# Collected data:
>>>>>

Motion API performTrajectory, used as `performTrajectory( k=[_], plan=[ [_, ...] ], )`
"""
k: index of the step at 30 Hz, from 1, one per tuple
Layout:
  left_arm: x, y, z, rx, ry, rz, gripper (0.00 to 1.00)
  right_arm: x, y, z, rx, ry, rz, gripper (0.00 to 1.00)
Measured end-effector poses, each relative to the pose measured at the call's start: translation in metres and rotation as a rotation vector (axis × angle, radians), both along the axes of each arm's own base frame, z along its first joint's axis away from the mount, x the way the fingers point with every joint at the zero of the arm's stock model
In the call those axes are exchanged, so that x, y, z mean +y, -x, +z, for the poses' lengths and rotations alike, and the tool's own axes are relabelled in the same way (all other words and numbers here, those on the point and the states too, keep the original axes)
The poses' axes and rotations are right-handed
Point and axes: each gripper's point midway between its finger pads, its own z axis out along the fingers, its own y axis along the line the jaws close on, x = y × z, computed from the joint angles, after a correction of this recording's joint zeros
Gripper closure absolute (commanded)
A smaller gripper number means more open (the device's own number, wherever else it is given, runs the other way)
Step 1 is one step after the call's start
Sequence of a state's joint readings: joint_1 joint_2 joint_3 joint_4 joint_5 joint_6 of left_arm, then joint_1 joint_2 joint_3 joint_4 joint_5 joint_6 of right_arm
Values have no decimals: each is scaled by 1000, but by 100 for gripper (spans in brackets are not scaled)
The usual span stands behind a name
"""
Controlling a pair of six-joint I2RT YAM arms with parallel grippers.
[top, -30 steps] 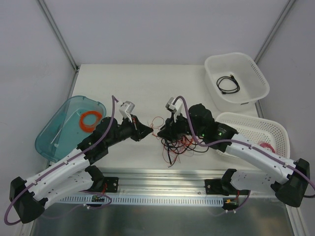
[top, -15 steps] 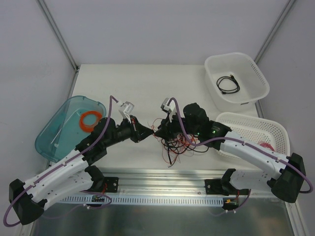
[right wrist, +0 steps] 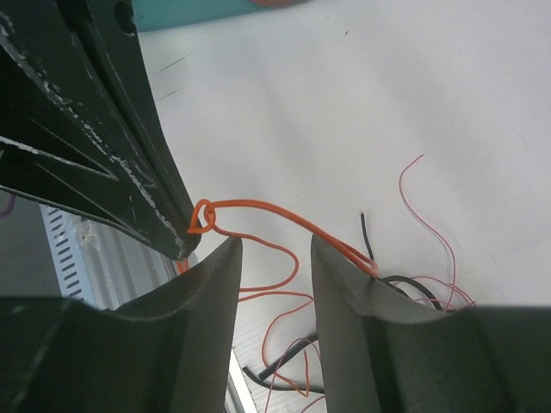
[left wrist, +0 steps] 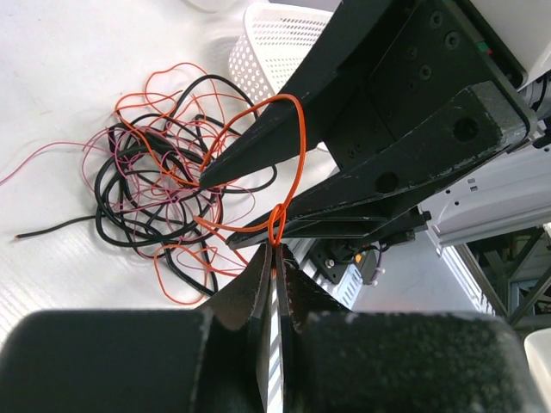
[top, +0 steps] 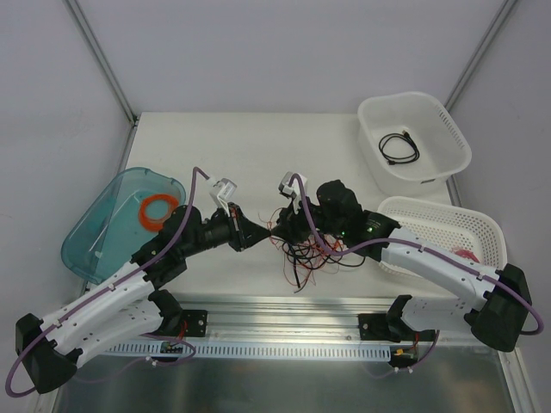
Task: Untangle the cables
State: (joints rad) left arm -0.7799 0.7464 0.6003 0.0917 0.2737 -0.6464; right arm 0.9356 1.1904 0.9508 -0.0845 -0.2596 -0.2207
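The cables [top: 312, 249] are a loose tangle of thin black, orange and red wires on the white table, also seen in the left wrist view [left wrist: 164, 189]. My left gripper [top: 264, 231] [left wrist: 277, 248] is shut on a knotted loop of one orange wire [left wrist: 297, 146], held just left of the tangle. My right gripper [top: 278, 225] [right wrist: 275, 248] is open, tip to tip with the left one. The orange wire [right wrist: 258, 206] runs from the left gripper's tip [right wrist: 176, 232] across the right fingers; one strand passes between them.
A teal tray [top: 95, 232] at the left holds an orange ring coil [top: 157, 209]. A white basket [top: 413, 99] at the back right holds a black cable [top: 399, 146]. A second white basket [top: 448, 225] at the right holds a pink-red spool [top: 467, 255].
My right gripper has moved left, up to the left gripper's tip. The left gripper has edged right, still holding the orange wire.
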Motion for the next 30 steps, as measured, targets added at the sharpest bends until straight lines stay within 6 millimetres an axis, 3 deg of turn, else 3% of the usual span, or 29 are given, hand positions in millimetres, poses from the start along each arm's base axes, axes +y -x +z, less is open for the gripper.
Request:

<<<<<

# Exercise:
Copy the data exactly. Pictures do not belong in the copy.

# Exercise result:
Motion API performTrajectory, used as `performTrajectory( k=[_], plan=[ [_, ...] ], )`
"""
k: index of the step at 30 Hz, from 1, one per tuple
Layout:
  left_arm: x, y, z, rx, ry, rz, gripper (0.00 to 1.00)
  right_arm: x, y, z, rx, ry, rz, gripper (0.00 to 1.00)
Measured end-effector poses, each relative to the pose measured at the call's start: translation in metres and rotation as a rotation vector (axis × angle, radians), both along the axes of each arm's own base frame, z along its first joint's axis away from the mount, x the way the fingers point with every joint at the zero of the arm's stock model
In the call those axes are exchanged, so that x, y, z mean +y, -x, +z, for the poses' lengths and rotations alike, and the tool's own axes are relabelled in the same way (all other words and numbers here, those on the point and the states too, keep the original axes)
The poses' axes and rotations are right-handed
Point and axes: each gripper's point midway between its finger pads, its own z axis out along the fingers, its own y axis along the line the jaws close on, x = y × z, computed from the joint angles, after a correction of this recording's joint zeros
Gripper closure absolute (commanded)
A smaller gripper number means more open (the device's own number, wherever else it is given, runs the other way)
Step 1 is one step after the call's start
Sequence of a state's joint readings: joint_1 joint_2 joint_3 joint_4 joint_5 joint_6 of left_arm, then joint_1 joint_2 joint_3 joint_4 joint_5 joint_6 of right_arm
Values have no decimals: each is scaled by 1000, but by 100 for gripper (spans in brackets are not scaled)
The usual span stands behind a name
"""
Controlling a pair of six-joint I2RT YAM arms with parallel grippers.
[top, -30 steps] 
[top, -15 steps] 
[right wrist, +0 steps] 
[left wrist, +0 steps] 
[top, +0 steps] 
Task: Untangle the cables
State: (joints rad) left arm -0.7799 0.7464 0.6003 0.0917 0.2737 -0.6464; right arm 0.9356 1.1904 0.9508 -0.0845 -0.2596 -0.2207
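The cables [top: 312, 249] are a loose tangle of thin black, orange and red wires on the white table, also seen in the left wrist view [left wrist: 164, 189]. My left gripper [top: 264, 231] [left wrist: 277, 248] is shut on a knotted loop of one orange wire [left wrist: 297, 146], held just left of the tangle. My right gripper [top: 278, 225] [right wrist: 275, 248] is open, tip to tip with the left one. The orange wire [right wrist: 258, 206] runs from the left gripper's tip [right wrist: 176, 232] across the right fingers; one strand passes between them.
A teal tray [top: 95, 232] at the left holds an orange ring coil [top: 157, 209]. A white basket [top: 413, 99] at the back right holds a black cable [top: 399, 146]. A second white basket [top: 448, 225] at the right holds a pink-red spool [top: 467, 255].
My right gripper has moved left, up to the left gripper's tip. The left gripper has edged right, still holding the orange wire.
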Motion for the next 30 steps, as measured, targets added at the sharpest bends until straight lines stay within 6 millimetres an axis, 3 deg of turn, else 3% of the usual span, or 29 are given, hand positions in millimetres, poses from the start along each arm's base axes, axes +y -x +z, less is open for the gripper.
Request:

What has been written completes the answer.